No volcanoes

“You were coughing last night, dad.”
“I have to stop smoking.”
“You shouldn’t smoke at all.”
“You’re right.”
“Are there tornadoes in Austria?”
“Nope.”
“No volcanoes either?”
“Nope.”
“Good. Austria is my favorite place to live.”

I got Gamma off to school this morning. We had that conversation while getting her dressed and brushing her teeth.

I woke up with a headache this morning. I had been up late with Beta, watching “Underworld” (? Is that right? The one about the werewolves and vampires fighting?) and drinking wine (just me – she’s not interested in wine yet).

It was hard to tell who was who during most of the film. They all had long hair, most of them, but the vampires washed theirs. They all wore long leather coats. Up close, the lycans looked like bikers or heavy metal band members, whereas the vampires were more, what, Placebo-fan-looking or something. When they were battling, it was often hard to tell who was who.

The only sure way to tell was, if they’re smoking they’re a vampire. None of the lycans smoked. The entire movie, in fact, was an allegory about the ongoing battle between smokers and non-smokers.

Overall, the movie rocked: acting sucked, script sucked, photography sucked, costumes sucked, direction sucked, weapons sucked, cars sucked, it was eminently confusing but, you know, chick in tight shiny black outfit.

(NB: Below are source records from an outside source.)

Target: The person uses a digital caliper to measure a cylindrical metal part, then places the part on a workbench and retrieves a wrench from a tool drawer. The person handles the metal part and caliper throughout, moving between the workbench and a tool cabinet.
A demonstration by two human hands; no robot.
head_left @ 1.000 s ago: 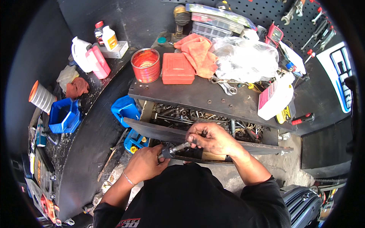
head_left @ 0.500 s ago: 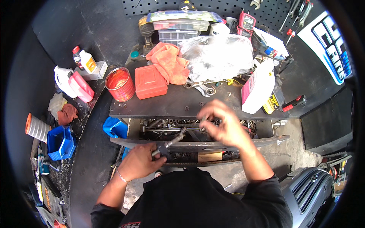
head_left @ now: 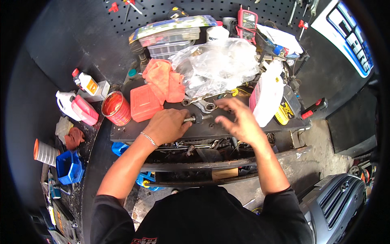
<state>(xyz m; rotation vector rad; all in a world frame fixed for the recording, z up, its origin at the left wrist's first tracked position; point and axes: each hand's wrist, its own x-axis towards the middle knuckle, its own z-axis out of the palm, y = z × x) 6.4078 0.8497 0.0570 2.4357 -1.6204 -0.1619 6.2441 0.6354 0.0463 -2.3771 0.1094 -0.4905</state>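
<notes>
My left hand (head_left: 167,124) is closed around a metal rod with a dark collar (head_left: 198,118), just above the front of the dark workbench top (head_left: 130,131). The rod's thin end points right, toward my right hand (head_left: 242,123). That hand has its fingers spread, with nothing visible in them. Behind the rod lies a combination wrench (head_left: 208,106), close to my right fingertips. A red plastic case (head_left: 145,104) sits beyond my left hand, with an orange cloth (head_left: 164,79) partly over it. Below both hands, a pulled-out drawer (head_left: 178,166) holds several metal tools.
A red can (head_left: 116,107) stands at the bench's left end. A clear plastic bag (head_left: 221,65) covers the middle back. On the right are a white jug (head_left: 266,97) and a yellow-black container (head_left: 287,112). A grey car front (head_left: 339,199) is at lower right.
Both hands have moved forward from over the drawer to the bench top. The rod in my left hand has swung level, and my right hand's fingers have spread.
</notes>
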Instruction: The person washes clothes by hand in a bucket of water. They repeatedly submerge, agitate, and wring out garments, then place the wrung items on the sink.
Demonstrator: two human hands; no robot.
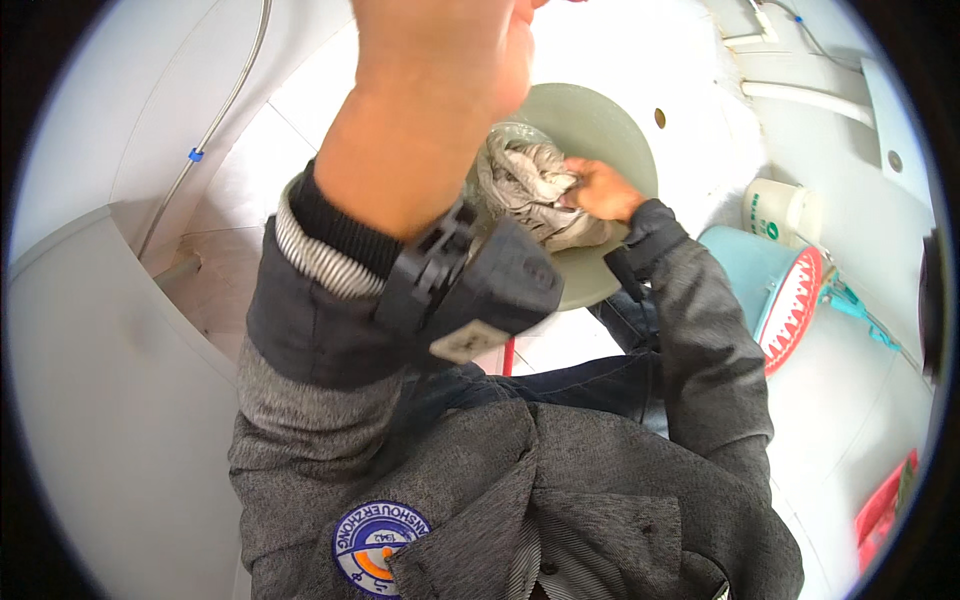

There was something about the Michael guy being important somehow, I’m not sure what, either the movie was confusing on that point or Alpha kept coming into the room talking to us or both. But he at some point or another, the beginning or the end, ends up combining lycan and vampire in a single person, which makes him stronger.

And it occurred to me that I, too, combine smoker and non-smoker in a single person. I detest smoking and what it does to the way I feel and the way I smell. I hate the way it tastes and I hate supplying money (indirectly, since I still bum all my smokes) to, doubtlessly, rich, powerful lying immoral monopolists.

On the other hand, I continue to smoke, off and on. Only in my case, I fear it doesn’t give me triple-celled platelets. Or maybe it does, but they don’t make me “stronger than both”.

4 responses to “No volcanoes

  1. mig

    … and you can use the burning end to burn stuff…

    Like my suits.

    I remember my dad lighting fireworks with his.

  2. j-a

    ‘underworld’ was pretty dire. you need to drink through it to survive it. i do not commend your smoking however. do you realise how much carcinogenic stuff you are spewing to your beloved alpha, beta and gamma?

    (yup mate, this is a guilt trip you’re riding.)

  3. mig

    They wear gas masks around the house. I only smoke at work, but I still make them wear the masks just in case.

  4. weather phenomena–i recently had a very similar conversation with Roo. “Mom, do we have tornados in New York?” “Not usually, honey.” “Do they have them in Kansas?” “Yep.” “Do we have hurricanes in New York?” “No. never.” “But they do in Florida?” “Yep.” “Do we have volcanos here?” “Well, do you see any mountains?” (chews on it for a while.) “What about Utah?”